Source data
◆ ◆ ◆
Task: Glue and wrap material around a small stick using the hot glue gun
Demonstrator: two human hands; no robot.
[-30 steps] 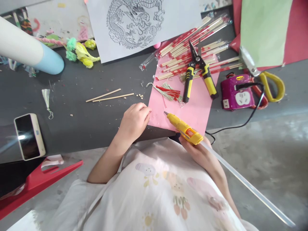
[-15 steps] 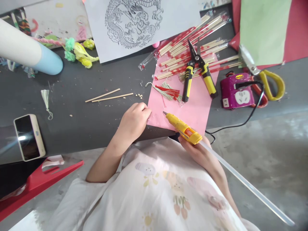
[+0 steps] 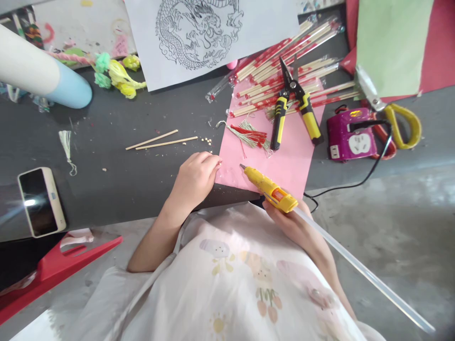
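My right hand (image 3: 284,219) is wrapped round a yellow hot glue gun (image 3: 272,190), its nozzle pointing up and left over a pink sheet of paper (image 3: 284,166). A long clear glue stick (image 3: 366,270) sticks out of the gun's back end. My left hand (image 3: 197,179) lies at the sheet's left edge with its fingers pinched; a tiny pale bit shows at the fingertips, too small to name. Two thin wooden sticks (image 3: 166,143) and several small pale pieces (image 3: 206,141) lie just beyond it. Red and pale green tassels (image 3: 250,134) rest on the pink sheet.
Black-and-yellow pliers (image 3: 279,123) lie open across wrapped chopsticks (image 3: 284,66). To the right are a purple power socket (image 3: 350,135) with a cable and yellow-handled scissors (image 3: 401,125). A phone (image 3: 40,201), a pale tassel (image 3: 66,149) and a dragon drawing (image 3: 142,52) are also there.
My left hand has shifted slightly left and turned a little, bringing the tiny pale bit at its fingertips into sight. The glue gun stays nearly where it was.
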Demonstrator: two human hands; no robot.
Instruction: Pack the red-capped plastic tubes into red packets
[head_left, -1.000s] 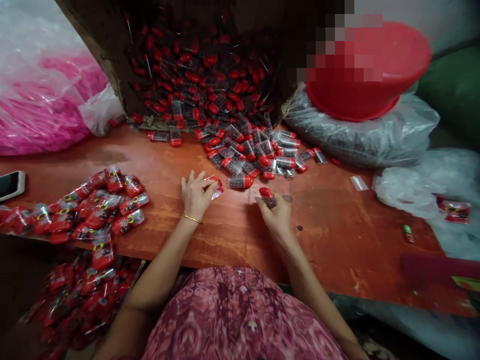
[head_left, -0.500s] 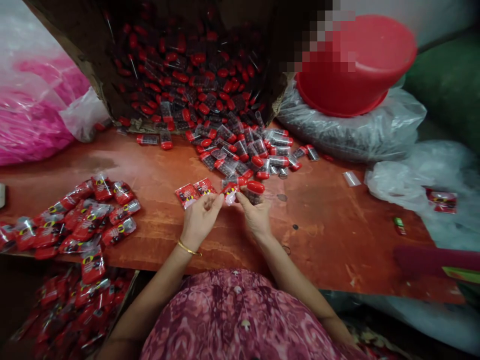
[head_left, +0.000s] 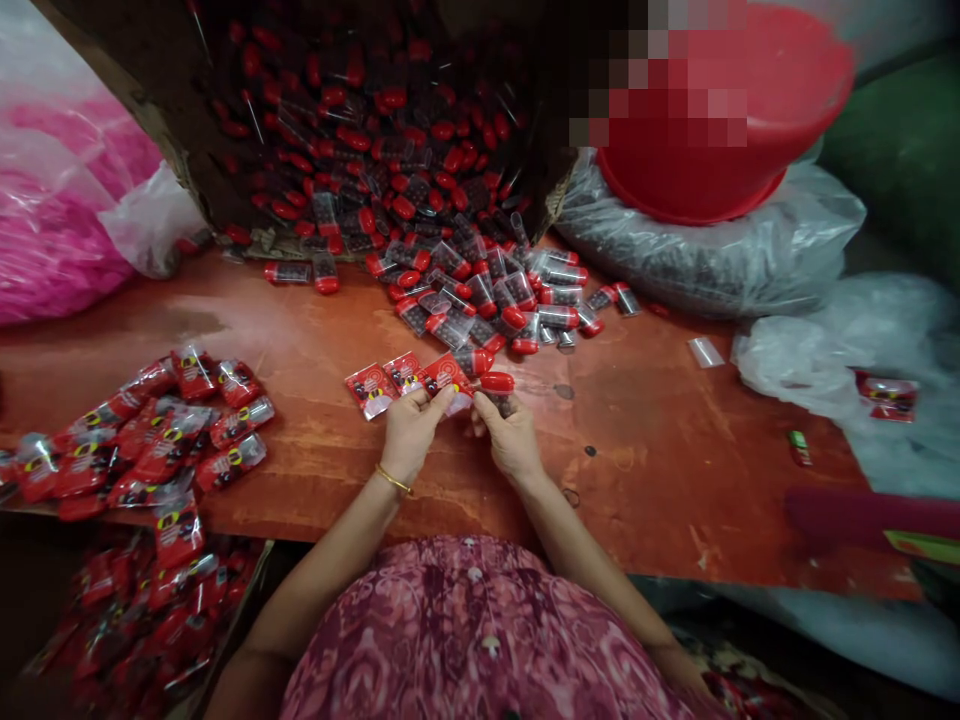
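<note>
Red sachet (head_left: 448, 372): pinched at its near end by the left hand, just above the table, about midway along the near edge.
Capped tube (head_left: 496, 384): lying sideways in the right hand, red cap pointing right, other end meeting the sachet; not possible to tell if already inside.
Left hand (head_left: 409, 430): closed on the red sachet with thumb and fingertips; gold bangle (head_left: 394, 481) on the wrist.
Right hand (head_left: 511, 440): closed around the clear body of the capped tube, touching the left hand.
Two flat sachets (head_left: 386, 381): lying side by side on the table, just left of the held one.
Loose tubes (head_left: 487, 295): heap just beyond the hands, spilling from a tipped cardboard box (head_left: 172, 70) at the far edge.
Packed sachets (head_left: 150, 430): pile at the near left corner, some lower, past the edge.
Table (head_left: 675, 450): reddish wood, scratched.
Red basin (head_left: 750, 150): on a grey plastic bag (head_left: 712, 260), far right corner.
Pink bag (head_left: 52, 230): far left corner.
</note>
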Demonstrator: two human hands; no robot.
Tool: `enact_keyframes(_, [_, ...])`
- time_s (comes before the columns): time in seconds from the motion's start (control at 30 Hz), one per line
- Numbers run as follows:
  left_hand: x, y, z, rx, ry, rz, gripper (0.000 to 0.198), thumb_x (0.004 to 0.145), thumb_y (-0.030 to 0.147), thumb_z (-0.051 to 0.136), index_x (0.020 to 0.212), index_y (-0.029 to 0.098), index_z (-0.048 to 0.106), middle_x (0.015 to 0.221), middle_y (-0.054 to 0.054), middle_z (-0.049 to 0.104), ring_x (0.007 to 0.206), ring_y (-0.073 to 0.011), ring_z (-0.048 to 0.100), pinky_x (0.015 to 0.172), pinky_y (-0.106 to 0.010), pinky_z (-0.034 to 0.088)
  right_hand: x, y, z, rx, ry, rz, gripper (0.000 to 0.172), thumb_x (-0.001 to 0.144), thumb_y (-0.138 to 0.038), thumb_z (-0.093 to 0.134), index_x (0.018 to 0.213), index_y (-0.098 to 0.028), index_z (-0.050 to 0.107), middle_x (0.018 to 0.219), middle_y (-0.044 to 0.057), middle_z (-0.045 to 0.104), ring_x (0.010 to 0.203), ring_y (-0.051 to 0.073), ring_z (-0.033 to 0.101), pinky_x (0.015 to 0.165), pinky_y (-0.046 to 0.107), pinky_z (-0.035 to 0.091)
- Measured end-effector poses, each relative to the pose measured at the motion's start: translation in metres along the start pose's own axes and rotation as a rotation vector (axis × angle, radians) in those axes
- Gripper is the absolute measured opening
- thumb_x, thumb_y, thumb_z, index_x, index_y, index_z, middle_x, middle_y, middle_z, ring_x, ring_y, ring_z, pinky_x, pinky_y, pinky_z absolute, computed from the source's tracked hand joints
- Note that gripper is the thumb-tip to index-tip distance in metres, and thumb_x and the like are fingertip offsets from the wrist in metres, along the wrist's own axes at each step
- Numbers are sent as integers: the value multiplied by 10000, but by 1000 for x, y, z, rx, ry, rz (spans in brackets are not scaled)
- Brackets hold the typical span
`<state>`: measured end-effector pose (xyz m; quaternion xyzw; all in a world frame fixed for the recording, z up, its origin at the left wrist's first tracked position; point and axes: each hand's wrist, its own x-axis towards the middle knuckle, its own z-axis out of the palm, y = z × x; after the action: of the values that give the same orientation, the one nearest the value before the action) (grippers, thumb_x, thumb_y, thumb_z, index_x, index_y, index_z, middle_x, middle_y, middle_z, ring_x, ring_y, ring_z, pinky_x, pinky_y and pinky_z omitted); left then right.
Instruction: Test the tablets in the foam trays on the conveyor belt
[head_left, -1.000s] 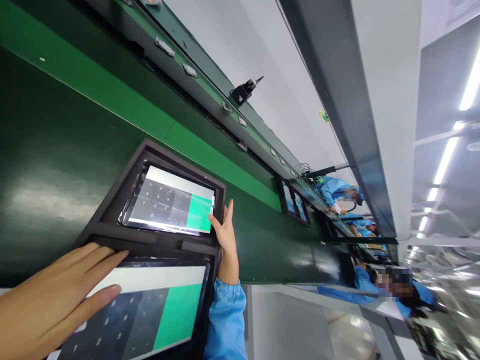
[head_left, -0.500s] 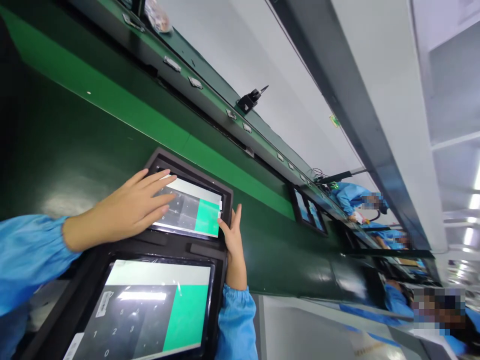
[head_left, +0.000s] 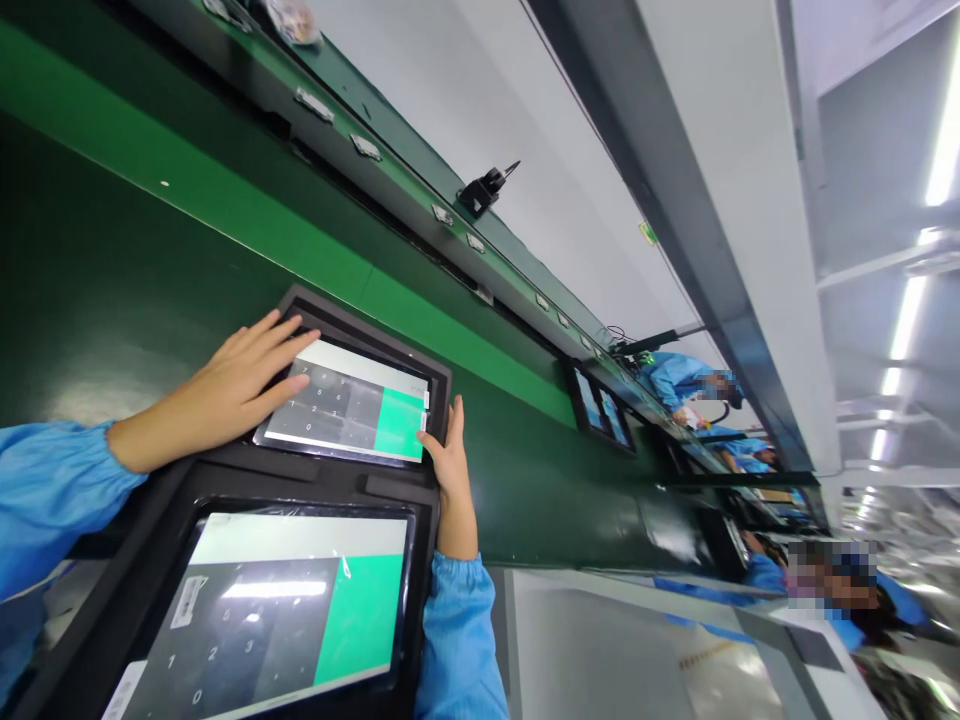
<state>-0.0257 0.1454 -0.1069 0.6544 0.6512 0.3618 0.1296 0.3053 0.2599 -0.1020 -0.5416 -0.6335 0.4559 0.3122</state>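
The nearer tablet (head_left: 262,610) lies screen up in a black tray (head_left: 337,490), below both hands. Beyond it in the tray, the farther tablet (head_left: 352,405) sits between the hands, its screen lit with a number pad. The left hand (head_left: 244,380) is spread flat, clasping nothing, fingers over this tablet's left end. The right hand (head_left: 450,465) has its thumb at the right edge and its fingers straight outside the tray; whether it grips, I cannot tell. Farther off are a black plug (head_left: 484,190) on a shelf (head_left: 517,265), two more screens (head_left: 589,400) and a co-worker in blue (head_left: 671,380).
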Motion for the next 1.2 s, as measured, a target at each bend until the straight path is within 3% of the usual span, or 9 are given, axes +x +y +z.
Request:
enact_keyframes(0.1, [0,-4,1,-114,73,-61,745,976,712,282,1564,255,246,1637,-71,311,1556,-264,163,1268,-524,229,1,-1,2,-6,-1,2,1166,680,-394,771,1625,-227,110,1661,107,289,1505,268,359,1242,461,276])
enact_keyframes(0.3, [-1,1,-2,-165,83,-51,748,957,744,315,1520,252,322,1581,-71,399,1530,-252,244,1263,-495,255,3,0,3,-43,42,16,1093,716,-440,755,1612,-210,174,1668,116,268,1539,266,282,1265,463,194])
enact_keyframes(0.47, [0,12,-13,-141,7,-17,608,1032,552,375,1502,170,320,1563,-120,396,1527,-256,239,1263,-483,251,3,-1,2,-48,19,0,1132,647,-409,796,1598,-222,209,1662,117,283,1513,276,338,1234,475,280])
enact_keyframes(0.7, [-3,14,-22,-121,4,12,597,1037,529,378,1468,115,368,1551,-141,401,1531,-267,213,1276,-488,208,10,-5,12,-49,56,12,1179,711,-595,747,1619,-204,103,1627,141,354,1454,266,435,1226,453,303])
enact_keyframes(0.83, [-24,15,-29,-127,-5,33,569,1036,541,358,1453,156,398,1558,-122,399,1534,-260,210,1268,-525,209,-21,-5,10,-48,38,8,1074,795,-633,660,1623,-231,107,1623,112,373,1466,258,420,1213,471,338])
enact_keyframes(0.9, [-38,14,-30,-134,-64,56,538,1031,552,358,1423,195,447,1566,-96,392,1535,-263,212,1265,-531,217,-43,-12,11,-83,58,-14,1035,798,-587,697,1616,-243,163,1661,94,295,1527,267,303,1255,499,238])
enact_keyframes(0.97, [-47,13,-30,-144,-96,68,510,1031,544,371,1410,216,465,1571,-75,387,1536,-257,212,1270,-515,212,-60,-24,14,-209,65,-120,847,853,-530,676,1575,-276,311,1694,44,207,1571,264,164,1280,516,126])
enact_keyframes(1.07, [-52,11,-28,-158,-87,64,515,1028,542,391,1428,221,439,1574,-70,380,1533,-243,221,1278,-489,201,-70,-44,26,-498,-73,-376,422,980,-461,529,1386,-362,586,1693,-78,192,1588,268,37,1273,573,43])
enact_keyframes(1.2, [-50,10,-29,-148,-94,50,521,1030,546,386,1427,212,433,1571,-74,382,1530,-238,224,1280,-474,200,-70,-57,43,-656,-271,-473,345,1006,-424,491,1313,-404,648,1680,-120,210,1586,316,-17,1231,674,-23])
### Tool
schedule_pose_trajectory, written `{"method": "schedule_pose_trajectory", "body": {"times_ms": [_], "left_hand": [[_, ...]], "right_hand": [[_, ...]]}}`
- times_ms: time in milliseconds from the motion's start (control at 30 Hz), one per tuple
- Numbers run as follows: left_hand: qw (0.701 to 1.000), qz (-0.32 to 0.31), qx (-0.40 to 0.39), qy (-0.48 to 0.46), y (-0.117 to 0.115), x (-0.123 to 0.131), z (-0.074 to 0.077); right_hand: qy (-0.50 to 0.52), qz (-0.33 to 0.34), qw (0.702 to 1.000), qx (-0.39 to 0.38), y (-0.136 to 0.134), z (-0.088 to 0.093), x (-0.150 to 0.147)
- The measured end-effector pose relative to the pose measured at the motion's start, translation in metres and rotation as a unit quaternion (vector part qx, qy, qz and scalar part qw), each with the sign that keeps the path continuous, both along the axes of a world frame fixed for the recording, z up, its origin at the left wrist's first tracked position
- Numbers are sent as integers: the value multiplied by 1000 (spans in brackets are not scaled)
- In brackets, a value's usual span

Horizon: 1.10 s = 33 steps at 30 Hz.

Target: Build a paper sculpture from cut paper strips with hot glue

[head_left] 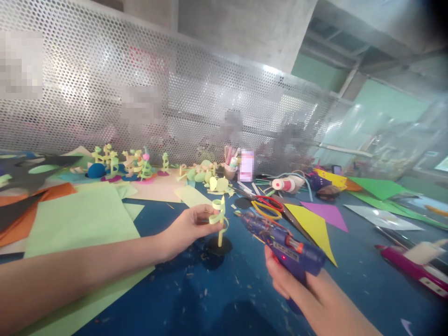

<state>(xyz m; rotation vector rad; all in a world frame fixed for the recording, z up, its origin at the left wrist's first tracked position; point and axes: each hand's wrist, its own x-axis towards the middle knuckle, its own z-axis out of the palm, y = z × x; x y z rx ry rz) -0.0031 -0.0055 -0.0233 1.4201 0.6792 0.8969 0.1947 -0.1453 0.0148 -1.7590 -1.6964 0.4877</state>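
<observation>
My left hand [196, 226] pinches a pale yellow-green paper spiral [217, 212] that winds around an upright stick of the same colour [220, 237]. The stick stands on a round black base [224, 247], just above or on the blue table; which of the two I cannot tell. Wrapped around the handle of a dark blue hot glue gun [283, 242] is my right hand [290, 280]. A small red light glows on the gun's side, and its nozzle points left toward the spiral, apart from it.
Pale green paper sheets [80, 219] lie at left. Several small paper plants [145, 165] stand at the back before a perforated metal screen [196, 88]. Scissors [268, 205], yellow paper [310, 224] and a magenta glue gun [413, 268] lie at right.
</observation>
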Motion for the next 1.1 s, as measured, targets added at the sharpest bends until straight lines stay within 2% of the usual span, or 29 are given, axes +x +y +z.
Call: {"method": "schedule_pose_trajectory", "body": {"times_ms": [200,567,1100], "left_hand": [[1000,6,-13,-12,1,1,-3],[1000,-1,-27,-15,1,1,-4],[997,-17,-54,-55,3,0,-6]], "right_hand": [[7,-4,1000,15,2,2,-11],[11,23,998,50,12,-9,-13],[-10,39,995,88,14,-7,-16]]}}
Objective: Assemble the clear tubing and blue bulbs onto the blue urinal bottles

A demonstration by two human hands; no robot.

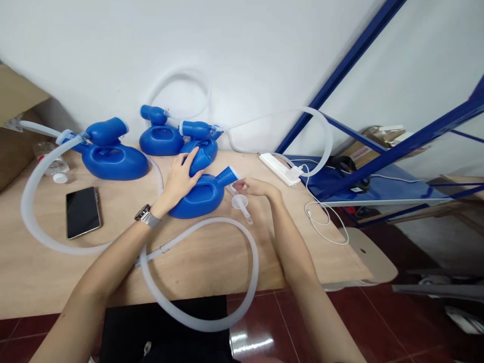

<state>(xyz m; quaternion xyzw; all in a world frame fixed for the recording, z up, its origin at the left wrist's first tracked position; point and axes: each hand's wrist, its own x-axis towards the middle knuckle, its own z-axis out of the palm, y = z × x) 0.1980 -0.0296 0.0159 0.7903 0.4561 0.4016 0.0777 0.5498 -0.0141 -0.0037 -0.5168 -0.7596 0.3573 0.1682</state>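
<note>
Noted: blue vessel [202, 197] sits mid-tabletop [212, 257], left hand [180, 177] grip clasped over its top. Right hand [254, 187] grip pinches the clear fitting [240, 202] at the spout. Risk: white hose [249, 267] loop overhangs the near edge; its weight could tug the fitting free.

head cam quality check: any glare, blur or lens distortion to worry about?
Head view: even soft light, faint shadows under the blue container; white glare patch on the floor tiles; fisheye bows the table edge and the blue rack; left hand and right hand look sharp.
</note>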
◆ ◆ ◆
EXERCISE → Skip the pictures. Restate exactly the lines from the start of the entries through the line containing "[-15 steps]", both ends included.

RESULT FOR THIS EXERCISE →
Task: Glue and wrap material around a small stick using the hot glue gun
Demonstrator: two human hands; no robot.
[-30 steps] 
[-15 steps] 

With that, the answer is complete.